── DATA PROVIDED ──

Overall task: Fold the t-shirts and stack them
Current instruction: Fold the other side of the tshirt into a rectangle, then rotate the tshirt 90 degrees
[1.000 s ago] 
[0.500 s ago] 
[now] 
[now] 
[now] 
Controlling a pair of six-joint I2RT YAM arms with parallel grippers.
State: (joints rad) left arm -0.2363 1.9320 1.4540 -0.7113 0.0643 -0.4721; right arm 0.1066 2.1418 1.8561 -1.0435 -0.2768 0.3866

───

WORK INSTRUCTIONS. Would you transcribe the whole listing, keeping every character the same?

TASK ANSWER.
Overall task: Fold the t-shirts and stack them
Current instruction: Fold the other side of the tshirt into a rectangle, then rotate the tshirt 90 degrees
[1.000 s ago] 
[0.500 s ago] 
[now] 
[now] 
[now] 
Controlling a pair of six-joint I2RT YAM arms with parallel grippers.
State: (joints rad) left arm -0.2363 1.9320 1.4540 -0.7113 0.0643 -0.4721; right arm 0.1066 2.1418 1.8561 -1.0435 -0.2768 0.3866

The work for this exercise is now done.